Sites with at least one detection: 1420

Tabulation of y observations:

0 1 2 3 4 5 6 7 8 9 10 11 12 13 14 15 16 17 18 19 33 <NA>

1295 1022 765 481 310 229 132 97 67 37 31 25 14 11 5 6 2 3 1 2 1 0

Site-level covariates:

Block Year ELT Landform Slope NEness Aspect SoilRest SoilDrain

b1:504 y1992 :108 elt17:756 Backslope:1106 Min. :-2.2156 Min. :-1.39050 W :266 No :812 mwse :588

b2:504 y1993 :108 elt18:756 Bench : 182 1st Qu.:-0.5791 1st Qu.:-0.94633 NE :224 Yes:700 mww : 28

b3:504 y1994 :108 Footslope: 14 Median : 0.1730 Median :-0.09327 E :210 se :224

y1995 :108 Shoulder : 196 Mean : 0.0000 Mean : 0.00000 NW :196 w :182

y1998 :108 Summit : 14 3rd Qu.: 0.7294 3rd Qu.: 1.04722 SE :196 wmwse: 14

y1999 :108 Max. : 2.3273 Max. : 1.38962 SW :182 wse :476

(Other):864 (Other):238

Flow PondD StreamD Harvest TSH HrvstTime

Min. :-0.39176 Min. :-0.67204 Min. :-1.70894 Clearcut : 45 Min. : 0.00 Leave. :1102

1st Qu.:-0.34521 1st Qu.:-0.55085 1st Qu.:-0.88223 Group opening : 37 1st Qu.: 0.00 Single-tree selection.recent : 123

Median :-0.20558 Median :-0.36704 Median :-0.03105 Intermediate thin : 118 Median : 0.00 Single-tree selection.longterm: 87

Mean : 0.00000 Mean : 0.00000 Mean : 0.00000 Leave :1102 Mean : 1.95 Intermediate thin.recent : 67

3rd Qu.:-0.06594 3rd Qu.:-0.00316 3rd Qu.: 0.75768 Single-tree selection: 210 3rd Qu.: 1.00 Intermediate thin.longterm : 51

Max. : 9.05703 Max. : 2.95899 Max. : 2.37165 Max. :17.00 Clearcut.recent : 27

(Other) : 55

TimeClass

longterm: 177

none :1102

recent : 233

mike worland

unread,

Jun 22, 2015, 9:30:15 PM6/22/15

to unma...@googlegroups.com

Alex,

I stacked my data as well and wondered about these same issues.
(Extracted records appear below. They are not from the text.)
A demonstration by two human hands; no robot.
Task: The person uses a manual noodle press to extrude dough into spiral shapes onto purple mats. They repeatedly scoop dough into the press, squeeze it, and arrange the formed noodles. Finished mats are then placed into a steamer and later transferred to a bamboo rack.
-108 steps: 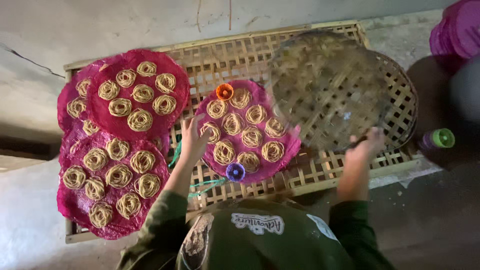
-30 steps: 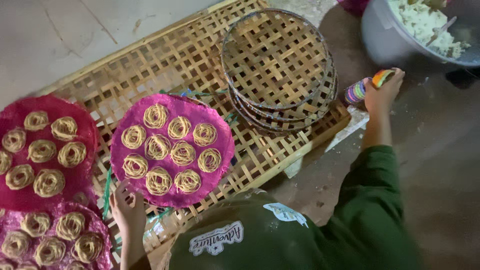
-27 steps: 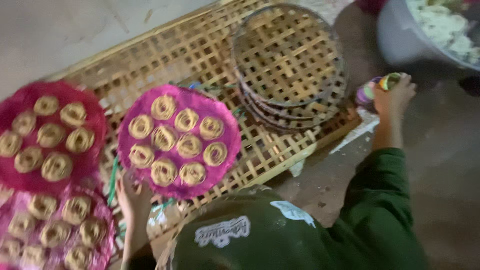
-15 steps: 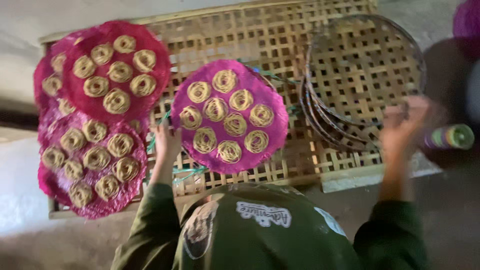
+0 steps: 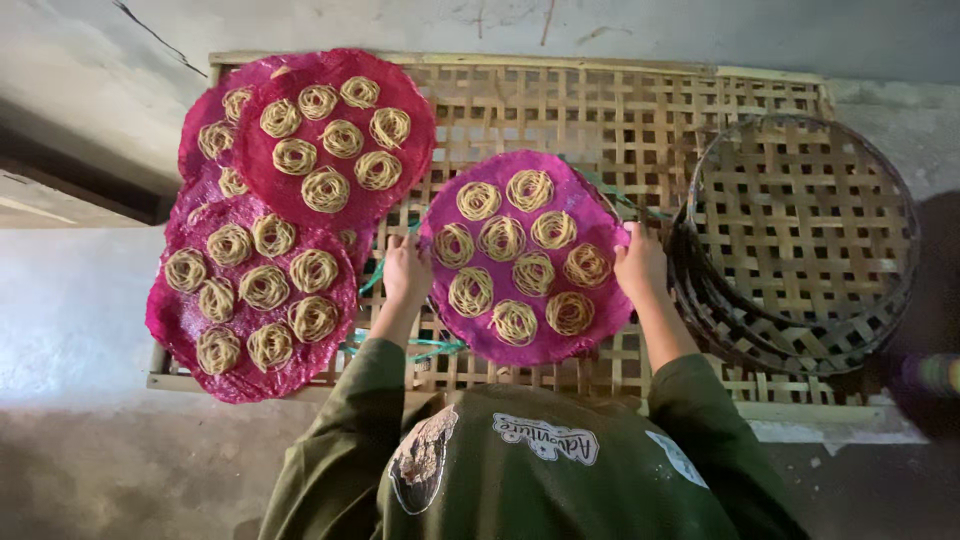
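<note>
A round pink mesh mat [image 5: 527,345] carrying several coiled noodle nests [image 5: 502,238] lies on the big woven bamboo rack [image 5: 640,110]. My left hand [image 5: 404,271] grips the mat's left rim and my right hand [image 5: 641,266] grips its right rim. Both arms wear dark green sleeves. A stack of round woven bamboo trays [image 5: 800,240] sits just right of my right hand.
Two more pink mats with noodle nests lie on the rack's left side, one at the back [image 5: 400,90] and one in front [image 5: 180,330], overlapping others. Green string [image 5: 410,345] trails under the middle mat. Grey concrete floor [image 5: 90,470] surrounds the rack.
My right hand has come back from the coloured bottle at the right and now holds the mat's right rim. The view has swung back over the rack.
</note>
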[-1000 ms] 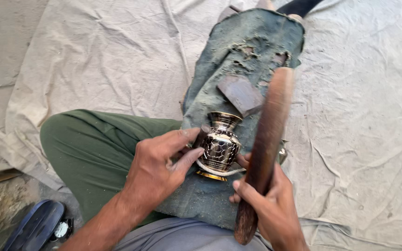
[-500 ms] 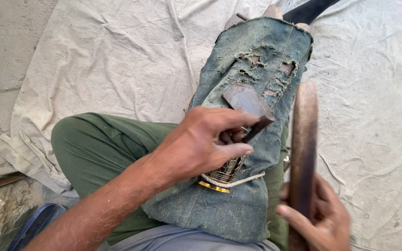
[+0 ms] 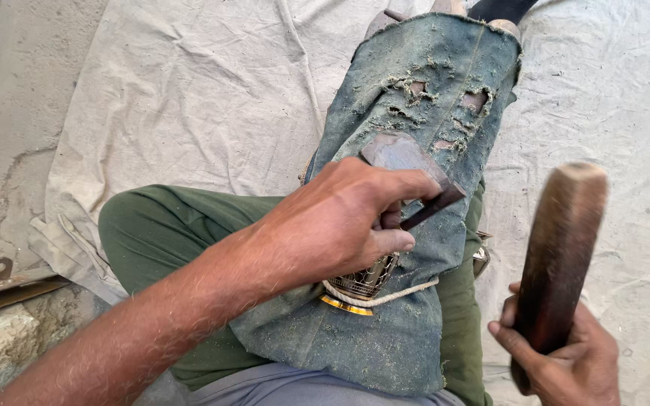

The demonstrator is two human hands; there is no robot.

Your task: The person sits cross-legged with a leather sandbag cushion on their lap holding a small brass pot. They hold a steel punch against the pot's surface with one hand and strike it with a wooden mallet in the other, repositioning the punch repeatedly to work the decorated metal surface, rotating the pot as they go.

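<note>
Head cam view: we're sitting cross-legged with a torn denim cloth (image 3: 415,98) draped over our leg. Our left hand (image 3: 340,222) is curled tight around a dark metal chisel (image 3: 415,177), whose flat end rests on that cloth. Just under the hand, also on the cloth, lies a patterned brass vase (image 3: 362,286) with a white cord (image 3: 385,298) looped round it. To the right of the cloth, our right hand (image 3: 558,357) grips a thick wooden mallet (image 3: 558,248), raised upright and blurred. Pale sheet (image 3: 189,90) lies underneath everything.
</note>
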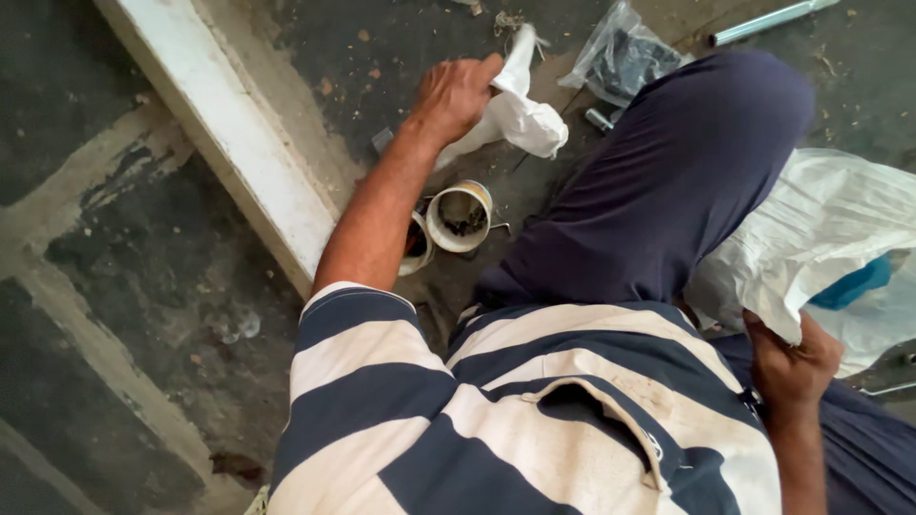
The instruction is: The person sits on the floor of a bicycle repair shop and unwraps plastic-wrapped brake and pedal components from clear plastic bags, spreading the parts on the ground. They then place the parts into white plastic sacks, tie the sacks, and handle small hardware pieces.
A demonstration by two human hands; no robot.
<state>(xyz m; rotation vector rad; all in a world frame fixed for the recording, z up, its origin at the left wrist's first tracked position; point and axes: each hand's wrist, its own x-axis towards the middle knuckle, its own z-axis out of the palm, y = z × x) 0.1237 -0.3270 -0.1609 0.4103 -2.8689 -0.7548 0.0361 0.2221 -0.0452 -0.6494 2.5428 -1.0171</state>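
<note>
While the person sits low on the ground, this is how things lie, biggest first:

Floor [114, 286]: dark rough concrete with pale worn streaks, scattered with grit and small scraps.
Ledge [239, 143]: a long white-painted strip running on a slant from the top left down toward the person's left arm.
Striped shirt [496, 420]: navy and off-white bands, stained, with a chest pocket gaping open.
Raised knee [687, 162]: clothed in dark blue, bent up between the two hands.
White sack [821, 238]: woven plastic, crumpled, lying just beside the knee on the person's right; something blue shows at its far side.
Right hand [792, 362]: fingers curled and pressed onto the lower edge of the white sack, pinching a fold of it.
Left hand [456, 95]: stretched out ahead, fingers closed around the neck of a small white bag.
Small white bag [520, 114]: bunched and knotted-looking, its top sticking up past the fingers, its bulging end hanging toward the knee, above the floor.
Clear plastic bag [620, 57]: lying on the floor beyond the knee, with dark small pieces inside.
Two tins [460, 217]: round, open, side by side under the left forearm; the nearer-lit one holds dark bits.
Metal pipe [773, 19]: thin, lying at the top edge.
</note>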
I think this post might help you as it did me:

https://groups.google.com/forum/#!searchin/unmarked/pseudoreplication/unmarked/OHkk98y09Zo/6gRiEowXNeMJ

Best,

Mike Worland

Alex W.

unread,

Jun 23, 2015, 10:13:29 PM6/23/15

to unma...@googlegroups.com

MIke,

Thanks so much for your response! That thread is really helpful. I tried searching for past posts on the forum but clearly missed some good ones.